The most common types of plaster mainly contain either gypsum, lime, or cement, but all work in a similar way. The plaster is manufactured as a dry powder and is mixed with water to form a stiff but workable paste immediately before it is applied to the surface. The reaction with water liberates heat through crystallization and the hydrated plaster then hardens.
Plaster can be relatively easily worked with metal tools or even sandpaper, and can be moulded, either on site or to make pre-formed sections in advance, which are put in place with adhesive. Plaster is not a strong material; it is suitable for finishing, rather than load-bearing, and when thickly applied for decoration may require a hidden supporting framework, usually in metal.
Forms of plaster have several other uses. In medicine plaster orthopedic casts are still often used for supporting set broken bones. In dentistry plaster is used to make dental models. Various types of models and moulds are made with plaster. In art, lime plaster is the traditional matrix for fresco painting; the pigments are applied to a thin wet top layer of plaster and fuse with it, so that the painting is actually in coloured plaster. In the ancient world, as well as the sort of ornamental designs in plaster relief that are still used, plaster was also widely used to create large figurative reliefs for walls, though few of these have survived.
- CaSO4·2H2O + heat → CaSO4·0.5H2O + 1.5H2O (released as steam).
When the dry plaster powder is mixed with water, it re-forms into gypsum. The setting of unmodified plaster starts about 10 minutes after mixing and is complete in about 45 minutes; but not fully set for 72 hours. If plaster or gypsum is heated above 266 °F (130 °C), hemihydrate is formed, which will also re-form as gypsum if mixed with water.
On heating to 180 °C, the nearly water-free form, called γ-anhydrite (CaSO4·nH2O where n = 0 to 0.05) is produced. γ-Anhydrite reacts slowly with water to return to the dihydrate state, a property exploited in some commercial desiccants. On heating above 250 °C, the completely anhydrous form called β-anhydrite or dead burned plaster is formed.
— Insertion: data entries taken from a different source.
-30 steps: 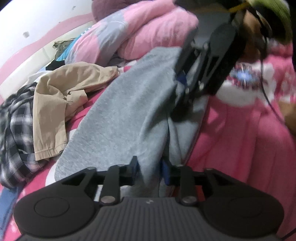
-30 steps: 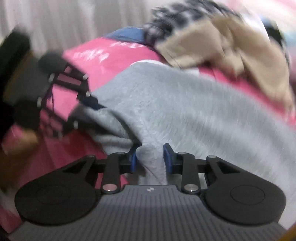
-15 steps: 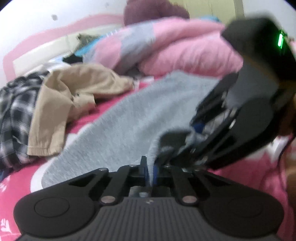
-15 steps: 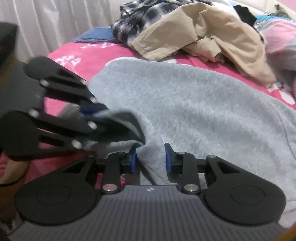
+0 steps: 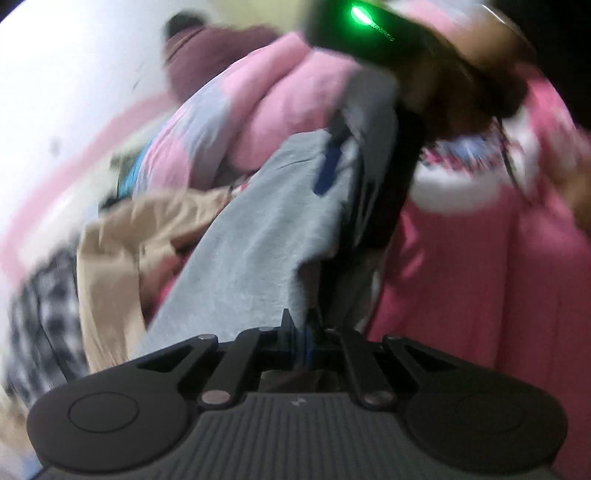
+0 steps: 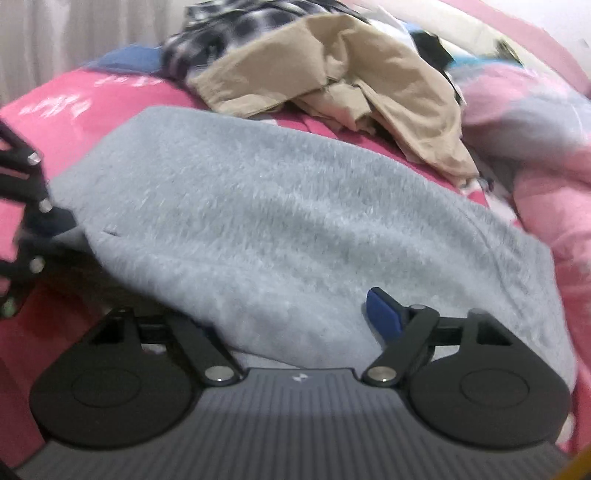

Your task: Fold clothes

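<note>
A grey fleece garment [image 6: 280, 221] lies spread on the pink bed; it also shows in the left wrist view [image 5: 258, 236]. My left gripper [image 5: 301, 332] is shut on the garment's edge and holds it lifted. My right gripper [image 6: 295, 314] is open, its jaws wide apart, with the grey cloth lying between them; its blue right pad [image 6: 382, 312] shows and the left one is hidden under the cloth. The right gripper also appears in the left wrist view [image 5: 332, 162], over the far part of the garment. The left gripper shows at the left edge of the right wrist view [image 6: 26, 221].
A beige garment [image 6: 332, 77] and a black-and-white plaid shirt [image 6: 236, 26] are piled beyond the grey one. A pink and grey quilt [image 5: 258, 107] is heaped at the head of the bed [image 6: 74, 99]. White curtains [image 6: 74, 29] hang behind.
My right gripper has opened and let go of the grey cloth. My left gripper stays shut on the edge and has swung, tilting its view. The two grippers have moved apart.
</note>
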Tool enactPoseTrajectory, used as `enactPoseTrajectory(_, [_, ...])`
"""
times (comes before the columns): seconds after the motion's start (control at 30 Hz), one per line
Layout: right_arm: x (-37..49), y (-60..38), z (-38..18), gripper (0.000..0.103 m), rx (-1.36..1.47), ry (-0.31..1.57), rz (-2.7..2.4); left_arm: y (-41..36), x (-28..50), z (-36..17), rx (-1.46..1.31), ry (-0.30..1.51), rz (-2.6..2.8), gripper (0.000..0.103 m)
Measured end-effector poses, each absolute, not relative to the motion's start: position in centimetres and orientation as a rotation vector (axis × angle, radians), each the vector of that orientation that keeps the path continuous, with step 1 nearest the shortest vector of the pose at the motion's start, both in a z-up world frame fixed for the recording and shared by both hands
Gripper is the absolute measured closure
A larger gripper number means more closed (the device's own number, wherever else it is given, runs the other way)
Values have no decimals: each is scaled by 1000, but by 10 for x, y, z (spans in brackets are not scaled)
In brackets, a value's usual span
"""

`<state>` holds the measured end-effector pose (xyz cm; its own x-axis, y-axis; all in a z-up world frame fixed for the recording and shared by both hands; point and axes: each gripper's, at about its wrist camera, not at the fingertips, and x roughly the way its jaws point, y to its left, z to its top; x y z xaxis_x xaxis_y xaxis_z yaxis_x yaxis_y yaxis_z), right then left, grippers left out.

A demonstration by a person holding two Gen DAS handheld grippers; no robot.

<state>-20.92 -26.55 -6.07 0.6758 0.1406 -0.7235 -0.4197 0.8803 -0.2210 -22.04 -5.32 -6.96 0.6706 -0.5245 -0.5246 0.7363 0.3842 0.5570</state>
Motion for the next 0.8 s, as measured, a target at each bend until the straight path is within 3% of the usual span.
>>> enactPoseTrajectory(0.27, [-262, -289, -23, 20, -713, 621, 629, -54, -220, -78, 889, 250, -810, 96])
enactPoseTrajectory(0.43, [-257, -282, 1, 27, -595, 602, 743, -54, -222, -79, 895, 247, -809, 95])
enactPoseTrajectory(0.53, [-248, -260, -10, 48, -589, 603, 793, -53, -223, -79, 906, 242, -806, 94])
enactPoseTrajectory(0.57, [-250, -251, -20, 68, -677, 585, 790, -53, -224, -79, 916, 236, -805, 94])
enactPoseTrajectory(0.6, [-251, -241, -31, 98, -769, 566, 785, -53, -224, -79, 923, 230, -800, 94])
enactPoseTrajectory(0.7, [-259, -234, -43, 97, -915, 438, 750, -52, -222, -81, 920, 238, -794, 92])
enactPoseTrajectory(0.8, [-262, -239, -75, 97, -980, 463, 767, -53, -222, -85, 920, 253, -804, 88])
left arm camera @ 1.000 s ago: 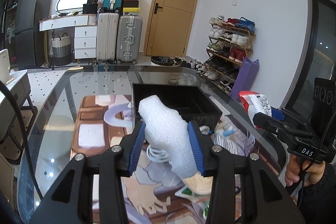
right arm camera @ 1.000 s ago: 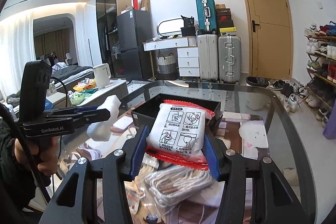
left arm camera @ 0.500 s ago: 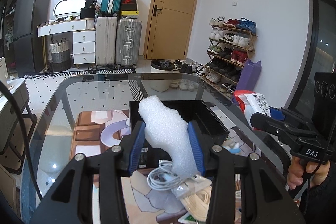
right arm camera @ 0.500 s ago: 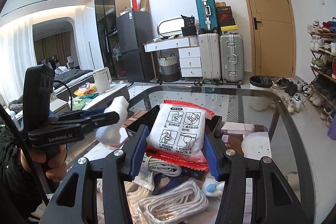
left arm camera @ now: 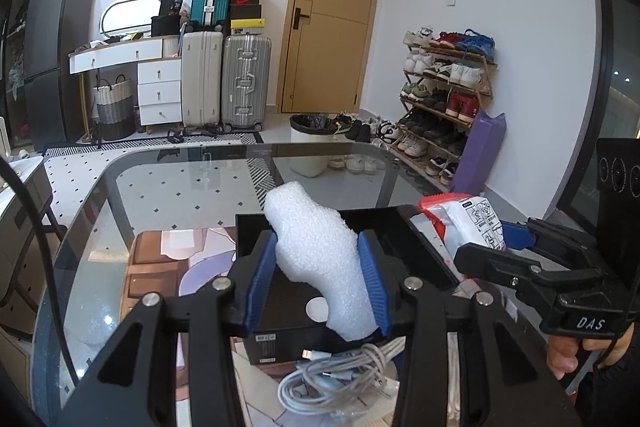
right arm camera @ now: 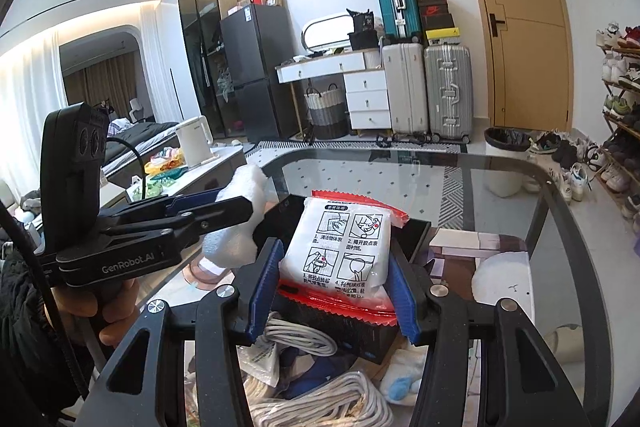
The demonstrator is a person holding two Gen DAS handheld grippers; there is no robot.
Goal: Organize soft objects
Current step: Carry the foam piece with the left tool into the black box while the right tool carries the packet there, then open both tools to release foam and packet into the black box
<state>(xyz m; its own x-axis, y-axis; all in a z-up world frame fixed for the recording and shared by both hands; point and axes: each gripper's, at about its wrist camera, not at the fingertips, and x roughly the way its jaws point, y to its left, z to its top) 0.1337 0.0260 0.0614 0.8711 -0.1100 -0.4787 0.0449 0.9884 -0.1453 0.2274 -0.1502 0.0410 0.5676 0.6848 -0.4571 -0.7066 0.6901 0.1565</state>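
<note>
The left gripper (left arm camera: 318,275) is clamped on a white foam piece (left arm camera: 320,255), its blue pads (left arm camera: 260,279) pressing both flanks. The foam juts up past the fingertips toward 12 o'clock and leans toward 11. Directly behind and beneath it sits an open black box (left arm camera: 424,247) on the glass table (left arm camera: 160,179). At 6 o'clock from the grip, below the fingers, lies a coil of white cable (left arm camera: 340,375). At 3 o'clock the right gripper (left arm camera: 486,241) reaches in from the side, a person's hand (left arm camera: 576,355) wrapped on its handle.

In the right wrist view, the right gripper (right arm camera: 334,267) is closed on a red-and-white packet (right arm camera: 344,247), printed with four instruction panels, squeezed between its blue pads (right arm camera: 402,291). The packet stands tilted back, its red crimped edge toward 12 o'clock and hanging over the black box (right arm camera: 412,235). At 9 o'clock the left gripper (right arm camera: 244,207) holds the white foam piece (right arm camera: 236,231) just beside the box's left wall, with the hand (right arm camera: 100,311) gripping the handle at 8 o'clock. At 6 o'clock, under the fingers, lie bundles of white cable (right arm camera: 304,335) and a bagged white cord (right arm camera: 332,403) among other loose items. A small white and blue soft item (right arm camera: 404,379) lies at 5 o'clock on the table. Beyond the table's far edge (right arm camera: 400,153) stand suitcases (right arm camera: 424,91) at 12 o'clock.
</note>
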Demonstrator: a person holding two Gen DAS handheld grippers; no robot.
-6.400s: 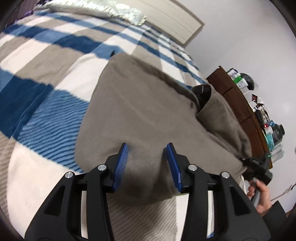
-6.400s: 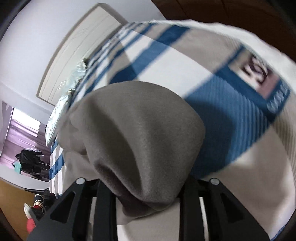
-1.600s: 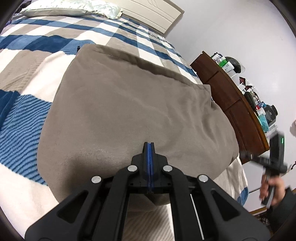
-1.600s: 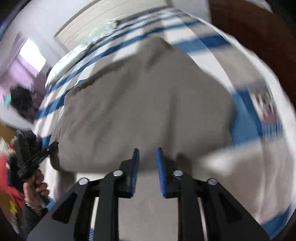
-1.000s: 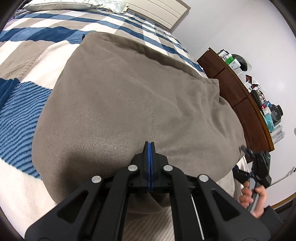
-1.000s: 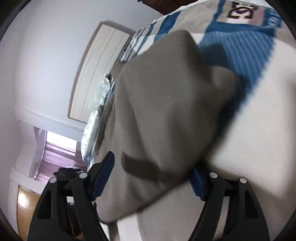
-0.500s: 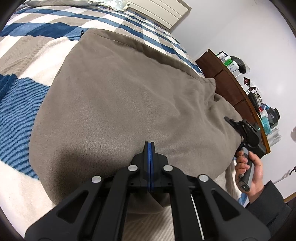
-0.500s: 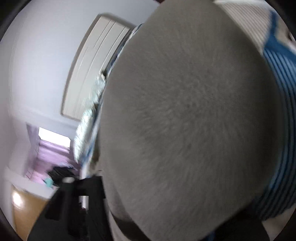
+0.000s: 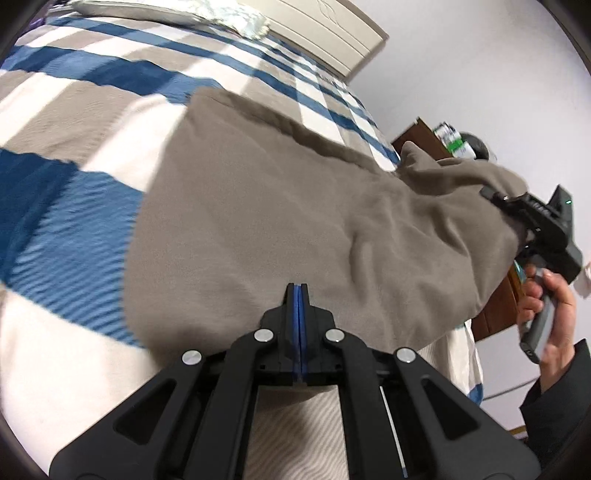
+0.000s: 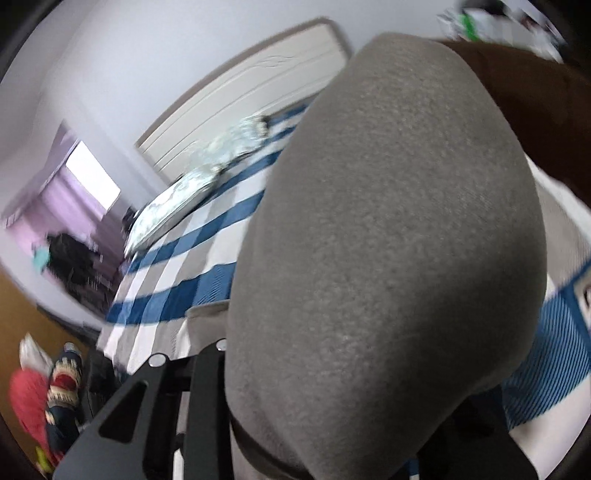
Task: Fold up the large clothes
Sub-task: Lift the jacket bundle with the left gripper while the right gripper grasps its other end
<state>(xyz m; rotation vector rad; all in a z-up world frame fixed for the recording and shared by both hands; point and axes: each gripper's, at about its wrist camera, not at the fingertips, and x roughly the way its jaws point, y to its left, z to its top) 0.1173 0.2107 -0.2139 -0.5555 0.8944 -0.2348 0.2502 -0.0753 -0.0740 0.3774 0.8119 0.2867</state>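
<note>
Brown-grey fleece garment (image 9: pixel 280 221), large and soft, lies spread on a bed covered by a blanket (image 9: pixel 74 122) checked in blue, white and beige. Landmark for everything below is this garment.

Most of the garment rests flat on the blanket. Its near edge is pinched at the middle by the left gripper (image 9: pixel 300 295), whose blue-padded jaws are pressed fully together on the fabric. Its far right corner is lifted off the bed and bunched up, held by the right gripper (image 9: pixel 517 210), a black tool gripped in a person's hand (image 9: pixel 554 306) with a dark sleeve (image 9: pixel 561 402) below it. The right gripper's jaws have just been closing, with a thick fold of the fleece between them; in the right wrist view the fabric (image 10: pixel 388 240) bulges up over the gripper and fills most of the picture, hiding the fingertips.

Beyond the garment's far edge, at the head of the bed, lie pale pillows (image 9: pixel 221 14) against a cream headboard (image 9: pixel 332 33). To the garment's right, beside the bed, stands a dark brown wooden dresser (image 9: pixel 495 314), partly hidden by the raised corner, with small blurred items on top. Behind all this is a plain white wall (image 9: pixel 480 74).
</note>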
Plasterers often use gypsum to simulate the appearance of surfaces of wood, stone, or metal, on movie and theatrical sets for example. Nowadays, theatrical plasterers often use expanded polystyrene, although the job title remains unchanged.
Plaster of Paris can be used to impregnate gauze bandages to make a sculpting material called modroc. It is used similarly to clay, as it is easily shaped when wet, yet sets into a resilient and lightweight structure. This is the material that was (and sometimes still is) used to make classic plaster orthopedic casts to protect limbs with broken bones, the artistic use having been partly inspired by the medical use (see orthopedic cast). Set modroc is an early example of a composite material. The hydration of plaster of Paris relies on the reaction of water with the dehydrated or partially hydrated calcium sulfate present in the plaster.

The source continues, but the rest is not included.